The UC Berkeley Art Museum is the recipient of a challenge grant from the Marcia Simon Weisman Foundation to support museum acquisitions. For every dollar in acquisition endowment pledged in 1997, the foundation will contribution two dollars, up to $100,000.
"This generous grant enables us to take a more active role in acquisitions," noted museum director Jacquelynn Baas. The new fund will be called the Berkeley Art Museum Friends and Trustees Acquisitions Fund.
Marcia Weisman was a devoted trustee of the museum from 1987 until her death in 1991. "At trustee meetings, Marcia would often cut right to the core of discussions by saying 'Don't forget about the art.' She herself never did," Baas noted, adding that the gift "also recognizes Marcia Weisman's respect for the expertise of members of the museum's staff."
Those interested in making a gift to help meet the challenge grant may call the museum's development office at 642-1636.
Java used to mean coffee. Now it's known as a hot new computer programming language. The campus is being treated to a full day of Java talk on April 21.
Sun Microsystems, developer of Java, has planned its first West Coast Java Day at Berkeley. Talks by top-level Sun researchers and developers are open to students, faculty and staff and will run from 9 a.m. to 5 p.m. in Sibley Auditorium.
The day will feature a 3:30 p.m. session on Java research projects at Berkeley. Other topics include Java's architecture, databases, graphics and browser. A panel discussion at 4:45 p.m. concludes the day.
Those wishing to attend all or part of the free event are asked to RSVP via email to javaday@dev. urel.berkeley.edu.
On Tuesday, April 8, the 9th U.S. Circuit Court of Appeals ruled Proposition 209, the anti-affirmative action initiative passed by California voters in November, is constitutional.
The UC Office of the President issued the following statement in response to inquiries:
"Today's federal appellate court ruling upholding Proposition 209 will have no effect on University of California undergraduate admission decisions for fall of 1997. The UC Board of Regents' resolution eliminating the use of race, gender and ethnicity in admissions is consistent with Proposition 209. Any future university decisions regarding admissions or other programs that may be affected by Proposition 209 will be taken in accordance with the law."

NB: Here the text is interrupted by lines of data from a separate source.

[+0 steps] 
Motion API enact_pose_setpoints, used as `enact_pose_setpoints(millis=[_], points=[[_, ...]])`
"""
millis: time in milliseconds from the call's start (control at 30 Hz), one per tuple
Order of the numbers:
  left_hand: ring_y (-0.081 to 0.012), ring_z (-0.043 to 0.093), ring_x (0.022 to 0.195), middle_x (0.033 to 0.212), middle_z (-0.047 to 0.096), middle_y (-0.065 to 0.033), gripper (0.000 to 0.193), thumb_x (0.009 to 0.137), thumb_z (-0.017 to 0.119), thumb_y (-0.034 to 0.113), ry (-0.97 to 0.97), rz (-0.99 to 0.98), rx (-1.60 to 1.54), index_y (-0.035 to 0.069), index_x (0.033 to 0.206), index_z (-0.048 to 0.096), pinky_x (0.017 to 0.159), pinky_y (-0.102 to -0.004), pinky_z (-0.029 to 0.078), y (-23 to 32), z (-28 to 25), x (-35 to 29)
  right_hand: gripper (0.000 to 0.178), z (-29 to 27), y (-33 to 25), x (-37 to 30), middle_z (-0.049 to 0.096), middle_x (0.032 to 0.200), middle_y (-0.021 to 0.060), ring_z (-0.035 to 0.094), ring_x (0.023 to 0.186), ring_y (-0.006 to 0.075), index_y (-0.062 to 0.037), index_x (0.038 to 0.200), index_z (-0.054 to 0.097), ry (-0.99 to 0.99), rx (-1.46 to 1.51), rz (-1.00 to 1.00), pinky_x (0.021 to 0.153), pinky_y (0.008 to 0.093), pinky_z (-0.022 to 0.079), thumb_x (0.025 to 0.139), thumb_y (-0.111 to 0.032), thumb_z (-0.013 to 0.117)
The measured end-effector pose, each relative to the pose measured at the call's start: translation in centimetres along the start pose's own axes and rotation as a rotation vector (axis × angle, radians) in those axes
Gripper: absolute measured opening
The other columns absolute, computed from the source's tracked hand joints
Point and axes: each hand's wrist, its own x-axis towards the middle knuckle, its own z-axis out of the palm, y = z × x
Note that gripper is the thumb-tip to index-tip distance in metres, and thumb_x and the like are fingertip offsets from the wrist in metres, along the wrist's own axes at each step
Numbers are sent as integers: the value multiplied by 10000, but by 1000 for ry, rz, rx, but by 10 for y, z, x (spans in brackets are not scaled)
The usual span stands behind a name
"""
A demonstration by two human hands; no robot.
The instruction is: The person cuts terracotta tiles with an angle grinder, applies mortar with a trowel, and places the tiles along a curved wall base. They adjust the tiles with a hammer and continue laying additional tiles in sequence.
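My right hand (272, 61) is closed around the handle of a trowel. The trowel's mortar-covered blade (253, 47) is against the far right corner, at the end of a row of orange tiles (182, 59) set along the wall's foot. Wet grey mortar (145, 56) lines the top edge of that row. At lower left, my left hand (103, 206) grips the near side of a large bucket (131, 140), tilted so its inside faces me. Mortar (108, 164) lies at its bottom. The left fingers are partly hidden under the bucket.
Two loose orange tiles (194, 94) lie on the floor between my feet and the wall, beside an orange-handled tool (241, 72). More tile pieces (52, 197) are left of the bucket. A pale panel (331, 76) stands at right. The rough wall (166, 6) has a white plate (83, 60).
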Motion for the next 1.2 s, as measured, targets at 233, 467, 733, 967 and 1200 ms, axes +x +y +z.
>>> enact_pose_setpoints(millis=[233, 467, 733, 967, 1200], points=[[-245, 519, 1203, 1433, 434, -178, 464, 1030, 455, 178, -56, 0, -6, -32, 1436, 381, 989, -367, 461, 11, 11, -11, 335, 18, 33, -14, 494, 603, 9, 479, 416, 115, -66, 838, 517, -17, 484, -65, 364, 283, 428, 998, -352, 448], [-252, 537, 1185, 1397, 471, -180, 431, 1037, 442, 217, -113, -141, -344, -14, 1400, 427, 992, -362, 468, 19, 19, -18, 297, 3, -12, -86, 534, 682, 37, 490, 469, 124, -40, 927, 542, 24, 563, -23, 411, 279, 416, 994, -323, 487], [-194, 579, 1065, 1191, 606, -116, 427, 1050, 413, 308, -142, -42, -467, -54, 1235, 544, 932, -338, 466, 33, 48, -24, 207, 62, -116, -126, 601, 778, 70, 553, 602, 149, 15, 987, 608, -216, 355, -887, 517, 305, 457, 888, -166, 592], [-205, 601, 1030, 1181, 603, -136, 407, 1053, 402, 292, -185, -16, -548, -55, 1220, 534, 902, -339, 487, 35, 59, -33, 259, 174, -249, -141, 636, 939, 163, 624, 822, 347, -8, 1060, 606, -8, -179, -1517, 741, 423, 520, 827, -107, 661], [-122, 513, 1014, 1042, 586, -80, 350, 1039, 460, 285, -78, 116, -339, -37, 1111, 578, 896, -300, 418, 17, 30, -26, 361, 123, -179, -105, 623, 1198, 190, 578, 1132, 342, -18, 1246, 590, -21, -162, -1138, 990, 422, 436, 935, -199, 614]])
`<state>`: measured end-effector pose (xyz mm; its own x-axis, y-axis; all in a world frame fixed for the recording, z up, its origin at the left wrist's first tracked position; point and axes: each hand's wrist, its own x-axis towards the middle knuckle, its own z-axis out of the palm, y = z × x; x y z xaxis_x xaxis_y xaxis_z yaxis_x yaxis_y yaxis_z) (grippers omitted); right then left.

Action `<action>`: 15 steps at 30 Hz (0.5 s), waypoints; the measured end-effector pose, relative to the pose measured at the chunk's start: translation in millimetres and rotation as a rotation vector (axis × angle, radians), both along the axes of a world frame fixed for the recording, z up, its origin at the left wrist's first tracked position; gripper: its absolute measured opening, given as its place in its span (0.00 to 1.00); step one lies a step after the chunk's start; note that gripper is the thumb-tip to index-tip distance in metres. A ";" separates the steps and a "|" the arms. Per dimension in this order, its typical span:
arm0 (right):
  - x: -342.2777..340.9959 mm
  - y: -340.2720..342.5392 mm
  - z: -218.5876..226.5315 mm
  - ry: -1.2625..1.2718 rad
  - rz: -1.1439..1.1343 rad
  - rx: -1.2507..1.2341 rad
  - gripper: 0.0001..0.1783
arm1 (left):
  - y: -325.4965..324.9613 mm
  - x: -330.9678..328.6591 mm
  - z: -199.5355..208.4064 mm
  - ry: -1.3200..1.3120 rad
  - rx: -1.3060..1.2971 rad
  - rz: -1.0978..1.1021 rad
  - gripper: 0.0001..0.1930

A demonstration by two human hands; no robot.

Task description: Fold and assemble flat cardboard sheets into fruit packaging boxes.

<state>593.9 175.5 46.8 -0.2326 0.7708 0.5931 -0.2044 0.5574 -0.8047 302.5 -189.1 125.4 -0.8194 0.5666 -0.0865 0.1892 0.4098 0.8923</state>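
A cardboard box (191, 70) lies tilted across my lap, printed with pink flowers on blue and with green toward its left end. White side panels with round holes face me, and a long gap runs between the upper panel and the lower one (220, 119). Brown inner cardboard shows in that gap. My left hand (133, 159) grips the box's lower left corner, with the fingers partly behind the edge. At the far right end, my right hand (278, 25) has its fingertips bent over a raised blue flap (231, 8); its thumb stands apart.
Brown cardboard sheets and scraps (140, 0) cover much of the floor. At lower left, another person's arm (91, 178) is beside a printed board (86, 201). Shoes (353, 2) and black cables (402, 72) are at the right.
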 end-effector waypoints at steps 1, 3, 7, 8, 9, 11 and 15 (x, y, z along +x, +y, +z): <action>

The Boundaries in Question Conference will be held Friday, April 18, 10:30 a.m. to 5:30 p.m., at the YWCA at 2600 Bancroft Way (at Bowditch). Anyone interested in graduate student research in women, gender and sexuality is encouraged to attend.

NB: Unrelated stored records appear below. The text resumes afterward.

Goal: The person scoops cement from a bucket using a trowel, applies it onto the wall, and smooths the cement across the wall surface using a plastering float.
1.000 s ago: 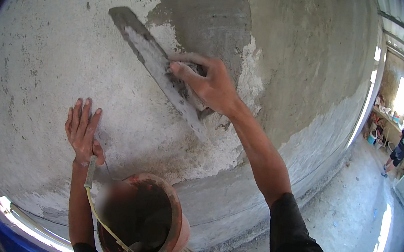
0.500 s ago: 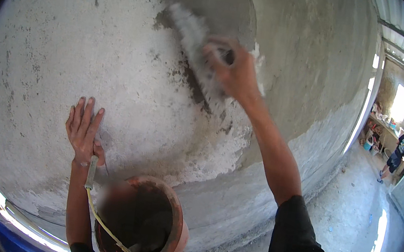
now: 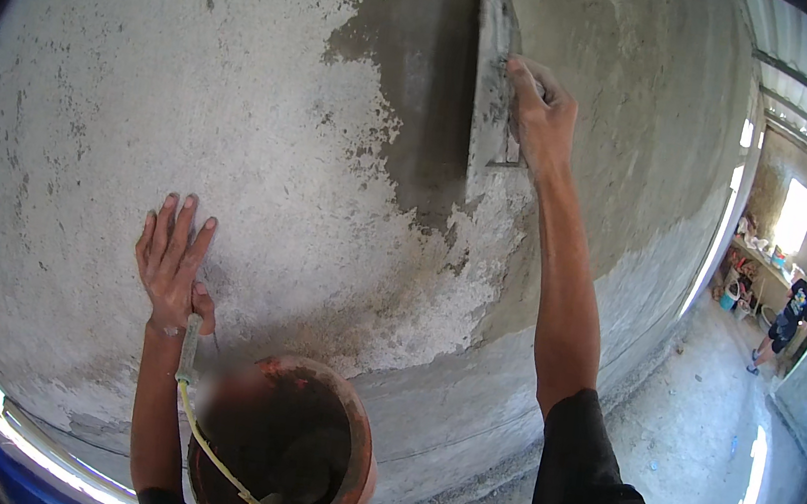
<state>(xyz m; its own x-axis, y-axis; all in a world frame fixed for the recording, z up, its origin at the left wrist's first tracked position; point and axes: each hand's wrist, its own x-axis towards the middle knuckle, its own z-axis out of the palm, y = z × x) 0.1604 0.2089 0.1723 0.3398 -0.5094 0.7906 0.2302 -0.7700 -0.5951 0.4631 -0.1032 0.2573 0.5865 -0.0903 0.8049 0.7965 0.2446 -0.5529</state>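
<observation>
My right hand [image 3: 545, 118] grips the handle of a long grey plastering trowel [image 3: 491, 81], whose blade stands nearly upright against the wall. Just left of the blade spreads a dark, wet patch of mortar [image 3: 433, 94]. My left hand [image 3: 171, 269] rests on the bare, pale wall [image 3: 82, 162], fingers spread and pointing up. Below it is an orange-red bucket [image 3: 361, 448] with dark grey contents, its bail's pale grip [image 3: 189, 347] lying by my left wrist. Part of the bucket's inside is blurred.
Grey plaster [image 3: 643, 110] covers the wall to the right. Farther right, a person [image 3: 793, 315] in dark clothes stands near a shelf [image 3: 766, 256] with buckets beneath it. A pale floor [image 3: 683, 437] runs along the wall. Something blue [image 3: 23, 477] shows at lower left.
My right hand has moved up and right with the trowel, turning the blade from slanted to upright. The dark mortar patch now reaches farther down. My left hand has stayed against the wall.
</observation>
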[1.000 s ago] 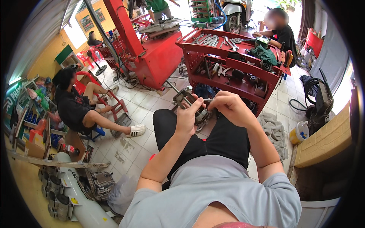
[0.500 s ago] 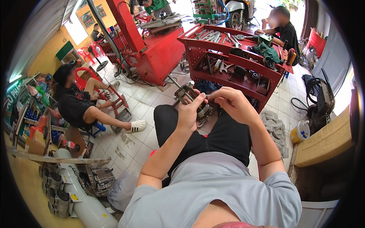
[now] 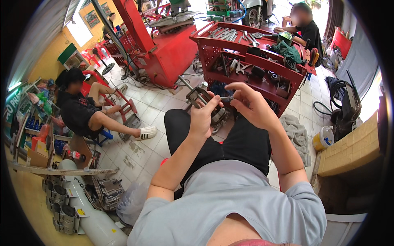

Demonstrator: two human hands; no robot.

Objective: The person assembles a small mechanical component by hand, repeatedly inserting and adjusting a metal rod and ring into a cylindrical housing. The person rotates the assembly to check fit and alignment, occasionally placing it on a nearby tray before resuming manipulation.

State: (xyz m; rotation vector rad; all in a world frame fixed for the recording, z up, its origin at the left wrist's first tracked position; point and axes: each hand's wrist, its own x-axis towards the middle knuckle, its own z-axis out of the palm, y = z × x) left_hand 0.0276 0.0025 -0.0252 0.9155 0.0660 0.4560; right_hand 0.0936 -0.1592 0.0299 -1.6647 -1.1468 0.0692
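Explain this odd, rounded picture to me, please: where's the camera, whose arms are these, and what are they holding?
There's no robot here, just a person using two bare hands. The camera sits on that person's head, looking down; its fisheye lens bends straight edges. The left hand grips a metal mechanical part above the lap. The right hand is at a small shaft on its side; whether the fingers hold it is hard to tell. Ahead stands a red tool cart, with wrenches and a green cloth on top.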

Cal Corps, the campus's Public Service Center, is sponsoring activities through April 19 to celebrate national Service Week, a component of President Clinton's effort to generate "a new season of service."

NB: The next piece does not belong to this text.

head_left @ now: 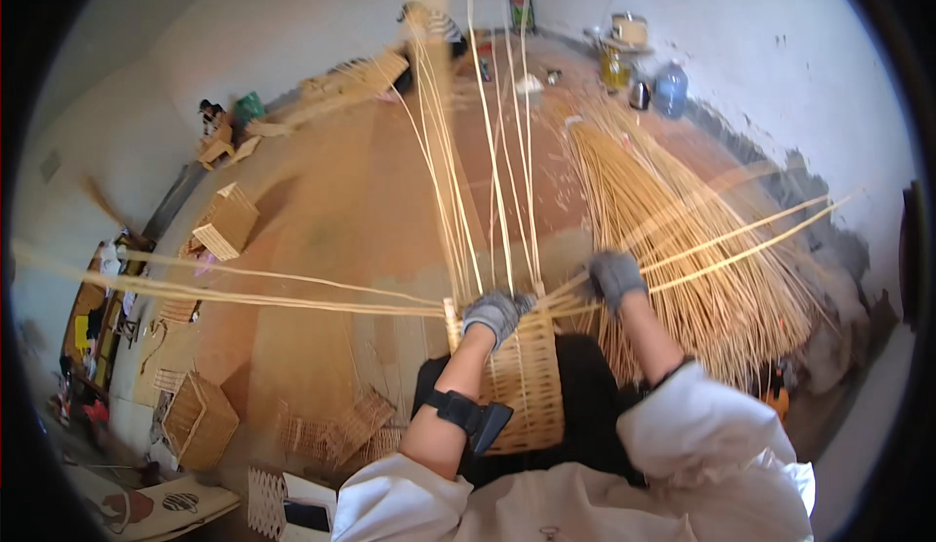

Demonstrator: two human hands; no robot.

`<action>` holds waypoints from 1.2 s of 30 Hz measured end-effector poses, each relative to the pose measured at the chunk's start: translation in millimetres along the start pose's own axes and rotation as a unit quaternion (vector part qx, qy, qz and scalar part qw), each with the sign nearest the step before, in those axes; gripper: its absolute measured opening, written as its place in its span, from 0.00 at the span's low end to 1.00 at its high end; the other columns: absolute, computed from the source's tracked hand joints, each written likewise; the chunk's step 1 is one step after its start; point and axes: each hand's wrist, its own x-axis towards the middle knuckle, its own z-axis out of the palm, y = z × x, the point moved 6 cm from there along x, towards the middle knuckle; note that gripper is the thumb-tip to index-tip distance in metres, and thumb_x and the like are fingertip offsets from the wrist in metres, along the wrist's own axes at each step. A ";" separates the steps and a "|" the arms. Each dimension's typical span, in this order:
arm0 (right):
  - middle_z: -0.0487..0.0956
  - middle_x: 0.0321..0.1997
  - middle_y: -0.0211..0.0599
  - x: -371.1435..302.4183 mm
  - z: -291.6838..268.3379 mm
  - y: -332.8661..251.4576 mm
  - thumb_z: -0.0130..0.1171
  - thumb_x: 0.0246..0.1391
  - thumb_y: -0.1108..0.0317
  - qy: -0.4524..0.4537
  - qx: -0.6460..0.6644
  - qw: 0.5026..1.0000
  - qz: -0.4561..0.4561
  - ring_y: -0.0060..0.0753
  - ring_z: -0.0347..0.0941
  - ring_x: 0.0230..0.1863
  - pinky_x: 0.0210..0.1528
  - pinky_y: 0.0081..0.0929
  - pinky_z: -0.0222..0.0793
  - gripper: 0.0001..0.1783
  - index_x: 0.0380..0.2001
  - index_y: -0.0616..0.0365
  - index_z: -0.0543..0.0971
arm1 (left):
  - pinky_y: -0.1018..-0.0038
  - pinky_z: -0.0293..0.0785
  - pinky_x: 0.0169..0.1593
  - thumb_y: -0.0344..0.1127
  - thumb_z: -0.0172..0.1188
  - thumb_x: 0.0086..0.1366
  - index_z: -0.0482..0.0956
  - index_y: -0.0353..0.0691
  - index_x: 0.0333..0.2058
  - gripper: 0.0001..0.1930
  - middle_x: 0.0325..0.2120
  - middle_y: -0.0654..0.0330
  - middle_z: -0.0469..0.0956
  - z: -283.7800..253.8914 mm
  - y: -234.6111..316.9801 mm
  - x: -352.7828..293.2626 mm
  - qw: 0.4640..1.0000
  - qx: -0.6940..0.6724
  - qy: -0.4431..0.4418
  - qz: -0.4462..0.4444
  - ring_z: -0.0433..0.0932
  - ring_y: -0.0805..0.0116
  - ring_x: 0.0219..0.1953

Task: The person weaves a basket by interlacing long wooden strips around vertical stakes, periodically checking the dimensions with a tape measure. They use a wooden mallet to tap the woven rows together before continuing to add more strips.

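Observation:
A woven wicker basket [526,391] rests on my lap between my dark-trousered legs, its long uncut rods fanning out to the left, ahead and to the right. My left hand [495,316], in a grey glove, is closed over the basket's far edge at the base of the upright rods. To its right, my right hand [616,277], gloved too and slightly blurred, has its fingers curled round pale wicker rods [721,267] stretching out to the right. Its fingertips are partly smeared by motion.
A large bundle of loose wicker rods [673,240] lies on the floor at right. Wicker baskets [200,423] and woven pieces [359,425] stand at left. Two people [444,30] [214,128] sit farther back. A blue water jug [671,91] stands by the wall.

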 end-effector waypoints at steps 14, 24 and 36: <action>0.73 0.23 0.36 114.8 97.9 28.1 0.57 0.44 0.73 -0.140 0.790 0.595 0.053 0.26 0.69 0.24 0.28 0.23 0.64 0.03 0.22 0.55 0.72 | 0.63 0.57 0.52 0.62 0.41 0.54 0.70 0.42 0.45 0.31 0.39 0.51 0.74 -13.2 7.1 -21.0 0.960 0.014 0.230 -0.158 0.70 0.56 0.45; 0.75 0.28 0.45 -9.8 151.1 82.8 0.47 0.48 0.82 -0.131 0.767 0.522 0.348 0.41 0.73 0.29 0.29 0.26 0.73 0.10 0.35 0.70 0.71 | 0.58 0.47 0.55 0.63 0.58 0.39 0.73 0.46 0.41 0.34 0.36 0.54 0.71 8.6 39.5 -45.0 0.932 0.158 0.323 0.052 0.68 0.61 0.43; 0.75 0.28 0.42 -18.6 -18.0 -71.4 0.50 0.42 0.73 0.266 0.258 0.884 -0.286 0.41 0.72 0.29 0.34 0.31 0.69 0.08 0.29 0.55 0.76 | 0.73 0.62 0.51 0.27 0.60 0.49 0.61 0.29 0.49 0.28 0.44 0.47 0.67 4.9 -77.2 -71.6 0.855 -0.212 0.467 0.080 0.67 0.59 0.46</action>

Among the events is an Ameri-Corps information meeting on April 17 in the ASUC Senate chambers from noon to 1 p.m. and a Hunger Clean-up Day Service Project Saturday, April 19, 11 a.m. to 2 p.m.
Cal Corps is celebrating 30 years of service to campus. It has involved students in community. This year, more than 1,900 Berkeley students are involved in public service through the Public Service Center.
Students are involved with AmeriCorps, Cal Corps, as well as summer volunteer internships, service-learning classes and student-initiated service projects.
For more information call the Public Service Center at 643-0305.
Orchestral and choral music by Stravinsky-"Rite of Spring," along with "Mass" and "Symphony of Psalms-will be performed Friday and Saturday, April 25 and 26, in a Department of Music presentation at Hertz Hall.
The evening features the University Symphony Orchestra, with David Milnes as music director, and the University Chorus, led by visiting music director Joseph Jennings.